No sé si les sucede a ustedes lo que a mí. Pese a la gravedad del caso Bárcenas, asisto con una perplejidad contenida, un cansancio sin disimulo, a la crónica diaria en los medios. Será que uno acaba por saturarse, y a mínimo que te muestren otra corruptela, te enrocas en la autodefensa del "uno más qué más da". Acabas aceptando este estado de cosas como un universal consumado y el siguiente titular no te afecta de la misma forma. Sí, ya sé que es grave, una tragedia nacional, ya sé que debiera defecar sobre las progenitoras de la plana pepera, pero a uno ya no le queda mucha rabia y sí bastantes razones para creer tan solo en los hechos consumados, en las acciones vinculantes, en la ley ciega e implacable (allá donde esta habite). Está uno ya para poca retórica; a estas alturas no te crees ninguna palabra que no venga acompañada de obras. Le escama a uno hasta su sombra. Y no es para menos. Quizá hace un año pudieras pensar que tanta decadencia institucional y sordera política pudieran responder a causas residuales, efectos temporales del vendaval económico, flecos aislados de la impostura de unos cuantos. Pero hoy, perdonen que no me siente, uno sabe más por viejo que por ilustrado, y huele la insensatez desde más lejos. Intuyes el carácter estructural de nuestro déficit moral, la inercia atesorada durante décadas, indolente con el saqueo público. El sentido común pasó a ser una opción minoritaria. Por no creer, no creo ni en la inmaculada objetividad periodística que ilumina (o lo pretende) en estas semanas al soberano con este serial de terror. Manos invisibles deciden cuándo se debe tirar la basura, pese a llevar años a resguardo de vete tú a saber qué inquietantes personajes. Perdonen ustedes mi duda cartesiana, pero no se apuren, es tan solo metódica, un paso previo a la certeza (ese esquivo futurible).
En los últimos días parece que la crisis económica ha pasado al segundo puesto en el ranking de preocupaciones ciudadanas. La corrupción institucional y política acaparan el grueso de la crónica nacional. La trama alcanza su clímax narrativo. Un redoble de tambor subraya el suspense. Parece que Hitchcock hubiera resucitado de su tumba para diseñar este guión. Todo artesano de las emociones sabe bien que es necesario dosificar sabiamente los ingredientes y el tempo en el que se insertan. Ahora toca la escena de la ducha: Janet Leigh grita, impotente, acuchillada por Bates, el psicópata. Mañana Norman cogerá cubo y fregona y limpiará el rastro de sangre. Y al terminar este inquietante relato, el espectador saldrá del cine aliviado al comprobar que solo fue una fugaz pesadilla, que la vida a su alrededor vuelve a la calma, a su reconocible cotidianidad. El infame recuperará aliento y el currante seguirá soñando su tierra prometida. Duelen menos y se olvidan antes los crímenes lejanos que las afrentas domésticas. En el fondo, lo que el pueblo desea es dormir caliente, ajeno al aciago eco del extrarradio. Despotrica hoy contra el teatro del que mañana arderá en aplausos, inocente de su soterrada maquinaria.
Adenda
Mientras tanto, que siga el espectáculo, afile el soberano sus dientes de plástico y bailen los bufones su danza macabra sobre la tumba abierta de sus víctimas.
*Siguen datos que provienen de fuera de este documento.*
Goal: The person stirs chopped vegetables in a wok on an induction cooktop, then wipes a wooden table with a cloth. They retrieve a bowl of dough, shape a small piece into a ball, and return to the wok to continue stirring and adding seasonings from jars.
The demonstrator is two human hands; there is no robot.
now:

Apuren el momento; a lo lejos el mar acorta su rabia y ya no habrá excusa sobre la que amansar nuestra perplejidad. Solo ahora, al amargo calor del carnicero podrá oírse nuestro llanto, aunque no lo dudéis: no hace el balar del cordero menos afilada la hoja de su verdugo. * La imagen reproduce la pintura Una víctima de la sociedad, de George Grosz.